*WHAT IS BEING ASKED*:
Each time a line of the listing holds "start", copy that line.

*DATASET EXTRACT*:
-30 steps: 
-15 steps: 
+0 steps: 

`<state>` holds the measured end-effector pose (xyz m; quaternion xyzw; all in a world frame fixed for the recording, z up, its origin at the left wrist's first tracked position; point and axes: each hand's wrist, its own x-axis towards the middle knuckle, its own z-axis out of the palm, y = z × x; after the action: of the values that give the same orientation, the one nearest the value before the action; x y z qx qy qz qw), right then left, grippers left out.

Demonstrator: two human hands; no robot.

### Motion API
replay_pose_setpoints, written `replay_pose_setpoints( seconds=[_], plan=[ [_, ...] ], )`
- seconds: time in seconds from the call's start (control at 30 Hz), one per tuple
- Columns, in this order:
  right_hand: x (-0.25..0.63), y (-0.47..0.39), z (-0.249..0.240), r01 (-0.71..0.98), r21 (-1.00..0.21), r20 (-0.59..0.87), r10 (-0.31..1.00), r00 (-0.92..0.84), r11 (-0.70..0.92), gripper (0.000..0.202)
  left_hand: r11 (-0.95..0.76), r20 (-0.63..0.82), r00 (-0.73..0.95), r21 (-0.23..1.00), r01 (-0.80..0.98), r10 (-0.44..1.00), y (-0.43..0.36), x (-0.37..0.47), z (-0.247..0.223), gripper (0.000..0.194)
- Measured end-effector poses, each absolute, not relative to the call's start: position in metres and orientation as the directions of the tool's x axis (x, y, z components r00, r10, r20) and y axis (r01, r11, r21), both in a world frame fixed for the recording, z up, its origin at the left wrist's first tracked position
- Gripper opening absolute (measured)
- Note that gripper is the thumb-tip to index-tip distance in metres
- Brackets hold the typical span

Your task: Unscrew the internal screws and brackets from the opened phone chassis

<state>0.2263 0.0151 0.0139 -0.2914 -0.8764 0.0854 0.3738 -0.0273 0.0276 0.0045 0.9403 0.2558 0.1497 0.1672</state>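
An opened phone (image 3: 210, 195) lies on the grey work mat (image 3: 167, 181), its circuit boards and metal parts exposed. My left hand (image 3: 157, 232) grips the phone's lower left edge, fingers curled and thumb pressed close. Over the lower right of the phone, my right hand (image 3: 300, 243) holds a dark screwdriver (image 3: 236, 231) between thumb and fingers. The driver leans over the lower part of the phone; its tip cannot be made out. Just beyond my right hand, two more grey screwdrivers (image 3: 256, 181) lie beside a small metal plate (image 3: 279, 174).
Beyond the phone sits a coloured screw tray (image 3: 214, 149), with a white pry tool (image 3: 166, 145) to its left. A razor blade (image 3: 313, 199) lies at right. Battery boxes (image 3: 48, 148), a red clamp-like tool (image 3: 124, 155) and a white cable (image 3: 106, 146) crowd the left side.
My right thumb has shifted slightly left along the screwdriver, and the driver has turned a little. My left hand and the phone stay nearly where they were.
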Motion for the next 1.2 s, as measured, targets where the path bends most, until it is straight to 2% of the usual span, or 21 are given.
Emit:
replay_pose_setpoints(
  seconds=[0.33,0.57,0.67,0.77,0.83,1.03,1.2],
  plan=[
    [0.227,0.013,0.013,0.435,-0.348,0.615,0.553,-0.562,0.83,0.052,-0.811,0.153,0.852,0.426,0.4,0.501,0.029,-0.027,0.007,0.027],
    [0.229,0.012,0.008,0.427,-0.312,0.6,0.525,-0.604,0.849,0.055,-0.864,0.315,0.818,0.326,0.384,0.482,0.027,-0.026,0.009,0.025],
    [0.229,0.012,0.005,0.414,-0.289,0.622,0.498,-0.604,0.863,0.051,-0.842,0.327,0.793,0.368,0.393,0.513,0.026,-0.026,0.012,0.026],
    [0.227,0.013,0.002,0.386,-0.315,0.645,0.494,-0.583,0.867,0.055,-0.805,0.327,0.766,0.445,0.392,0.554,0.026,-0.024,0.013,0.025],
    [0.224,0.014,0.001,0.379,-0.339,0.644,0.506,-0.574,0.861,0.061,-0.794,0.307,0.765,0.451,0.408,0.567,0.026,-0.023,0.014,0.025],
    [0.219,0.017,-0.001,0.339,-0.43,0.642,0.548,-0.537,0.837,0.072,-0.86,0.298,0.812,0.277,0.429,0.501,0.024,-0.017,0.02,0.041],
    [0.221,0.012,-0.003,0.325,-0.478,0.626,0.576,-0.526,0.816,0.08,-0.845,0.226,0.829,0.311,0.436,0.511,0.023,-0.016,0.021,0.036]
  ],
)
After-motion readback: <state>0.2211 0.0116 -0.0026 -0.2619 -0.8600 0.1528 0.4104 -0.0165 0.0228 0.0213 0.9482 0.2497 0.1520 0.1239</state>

*WRITTEN REPLY*:
- seconds: time in seconds from the call's start (control at 30 Hz), one per tuple
- Measured end-effector poses, each absolute, not relative to the call's start: position in metres and orientation as the directions of the tool's x axis (x, y, z components r00, r10, r20) and y axis (r01, r11, r21), both in a world frame fixed for the recording, z up, its origin at the left wrist's first tracked position

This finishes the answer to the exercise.